As far as the changes to the DNRs are concerned (removing OFFSET())...unfortunately, there was no material performance difference. However, I did restructure the sheet and add some VBA code which further cut the recalc time from 28 secs to 18 secs. Which is great, but I'm noticing that of those 18 seconds, 10 of them are coming from one column. So I think I can get it down even further (I'm finally making good on providing an optimization challenge).
The attached sheet demonstrates the problem (Column C). The signal IDs in column A represent a unique pair (i.e. there are two #1s, two #2s, etc.). On the second occurrence of a signal ID (reading top-to-bottom), Column C aims to return the value from Column B when the signal ID from the current row first occurred (that is rather confusing to read - it should be made clear in the example). As you'll see the calc time is approximately 10 seconds (actually only around 8 in this sample sheet). I could live with this, but the real problem is that filling down and deleting the formulas takes forever.

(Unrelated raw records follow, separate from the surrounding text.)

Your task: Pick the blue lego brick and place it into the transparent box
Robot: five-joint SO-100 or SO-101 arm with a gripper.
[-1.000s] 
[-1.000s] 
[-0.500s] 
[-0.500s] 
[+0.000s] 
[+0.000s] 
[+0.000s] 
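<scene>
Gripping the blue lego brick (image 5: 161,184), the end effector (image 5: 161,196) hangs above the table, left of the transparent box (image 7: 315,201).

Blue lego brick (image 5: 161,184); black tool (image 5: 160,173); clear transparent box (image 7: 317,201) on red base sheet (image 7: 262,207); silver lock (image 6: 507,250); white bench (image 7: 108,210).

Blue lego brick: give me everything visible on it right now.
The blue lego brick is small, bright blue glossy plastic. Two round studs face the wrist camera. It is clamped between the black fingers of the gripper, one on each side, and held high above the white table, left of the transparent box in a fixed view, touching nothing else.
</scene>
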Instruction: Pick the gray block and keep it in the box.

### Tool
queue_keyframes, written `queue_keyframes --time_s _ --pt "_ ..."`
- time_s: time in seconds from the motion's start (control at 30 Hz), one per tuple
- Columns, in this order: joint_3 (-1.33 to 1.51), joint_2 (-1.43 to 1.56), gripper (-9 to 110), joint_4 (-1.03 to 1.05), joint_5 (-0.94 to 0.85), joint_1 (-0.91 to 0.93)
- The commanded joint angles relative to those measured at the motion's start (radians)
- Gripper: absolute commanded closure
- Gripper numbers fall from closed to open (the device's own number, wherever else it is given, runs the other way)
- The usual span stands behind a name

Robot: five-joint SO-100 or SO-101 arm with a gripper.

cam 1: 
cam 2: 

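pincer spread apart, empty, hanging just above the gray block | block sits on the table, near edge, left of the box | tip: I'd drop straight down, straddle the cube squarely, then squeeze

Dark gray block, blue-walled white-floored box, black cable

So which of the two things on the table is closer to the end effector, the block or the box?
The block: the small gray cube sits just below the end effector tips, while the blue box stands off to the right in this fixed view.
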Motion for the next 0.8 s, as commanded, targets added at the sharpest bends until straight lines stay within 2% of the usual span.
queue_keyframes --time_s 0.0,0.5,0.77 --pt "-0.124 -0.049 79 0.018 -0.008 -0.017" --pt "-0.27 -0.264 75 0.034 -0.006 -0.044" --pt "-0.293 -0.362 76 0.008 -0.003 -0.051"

[I cannot sort the order of signal IDs and have everything running on manual calc]
Would greatly appreciate any ideas -- even if the calc time doesn't improve, something that will delete faster would help a lot.
-JonnyB
If you can't sort the data you will not really be in a position to improve performance with formulae I'm afraid - sorting the data allows for binary search which on large data sets is hugely beneficial (only a tiny subset of the data is ever reviewed).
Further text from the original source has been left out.